Che senso ha questo racconto? Visto che non ha né un inizio né una fine avrà sicuramente qualche significato allegorico che mi sfugge.

Anonimo ha detto...

A me invece è piaciuto molto e faccio i miei complimenti alla sua autrice!:) E' vero, lascia molte cose in sospeso, ma allo stesso tempo così facendo dà la possibilità ai suoi lettori di interpretare quanto più liberamente si vuole.
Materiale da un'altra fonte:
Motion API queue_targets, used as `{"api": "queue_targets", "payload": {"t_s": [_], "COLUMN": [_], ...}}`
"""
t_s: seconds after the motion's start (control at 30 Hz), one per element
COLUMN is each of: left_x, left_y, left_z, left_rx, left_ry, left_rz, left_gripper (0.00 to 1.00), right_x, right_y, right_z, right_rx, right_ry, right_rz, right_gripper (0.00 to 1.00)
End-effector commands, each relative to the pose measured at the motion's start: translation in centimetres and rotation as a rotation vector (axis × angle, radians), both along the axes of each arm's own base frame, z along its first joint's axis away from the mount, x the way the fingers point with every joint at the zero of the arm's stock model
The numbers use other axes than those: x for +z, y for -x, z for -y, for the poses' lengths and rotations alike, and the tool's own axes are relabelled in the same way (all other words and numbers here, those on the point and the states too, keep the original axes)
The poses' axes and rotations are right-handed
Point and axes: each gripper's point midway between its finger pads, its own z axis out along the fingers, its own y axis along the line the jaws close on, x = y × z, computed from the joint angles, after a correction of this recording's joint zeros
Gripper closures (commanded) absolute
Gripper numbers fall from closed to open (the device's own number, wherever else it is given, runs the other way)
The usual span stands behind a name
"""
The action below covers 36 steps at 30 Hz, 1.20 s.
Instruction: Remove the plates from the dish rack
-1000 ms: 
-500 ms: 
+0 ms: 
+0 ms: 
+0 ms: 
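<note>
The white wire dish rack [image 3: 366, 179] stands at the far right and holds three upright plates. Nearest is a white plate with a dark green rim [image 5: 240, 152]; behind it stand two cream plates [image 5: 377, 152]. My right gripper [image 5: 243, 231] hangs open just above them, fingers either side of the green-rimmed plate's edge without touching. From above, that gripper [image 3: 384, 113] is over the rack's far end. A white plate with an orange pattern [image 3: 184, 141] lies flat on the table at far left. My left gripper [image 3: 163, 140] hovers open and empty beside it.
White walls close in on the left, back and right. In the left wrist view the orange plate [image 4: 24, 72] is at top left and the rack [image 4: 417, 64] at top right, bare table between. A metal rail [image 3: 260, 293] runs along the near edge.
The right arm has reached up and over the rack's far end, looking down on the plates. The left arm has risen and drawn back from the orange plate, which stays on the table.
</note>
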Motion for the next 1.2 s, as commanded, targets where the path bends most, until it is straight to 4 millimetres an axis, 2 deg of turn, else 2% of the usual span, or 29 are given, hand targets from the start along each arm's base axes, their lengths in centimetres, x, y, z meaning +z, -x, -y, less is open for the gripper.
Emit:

A me, per certe note e certe atmosfere, ricorda un pò la scrittura di Doris Lessing...con la differenza sostanziale che la Lessing non è così "eterea" e "sfumata", ma delinea di più le situazioni narrate!;)Il senso che mi viene da attribuire a questa lettura è che spesso un cambiamento, inizialmente criticato e rigettato da tutti come degenerante e "impopolare" (per usare un eufemismo), può significare una svolta decisiva della vita, svolta che, se comunque accolta e accettata nonostante l'iniziale diffidenza, può anche portare quel benessere e quella felicità prima sconosciuti. Spesso i limiti della mente umana non permettono di vedere molte cose e non consentono di "infrangere" certi codici che, invece, di tanto in tanto, andrebbero pure ignorati per la perfetta riuscita della realizzazione di sè. Solo i "matti", che disconoscono il cosiddetto "contratto sociale" e la "normalità", solo loro hanno spesso il merito di accogliere senza scandalo i cambiamenti e di accettarli con naturalezza e generosità.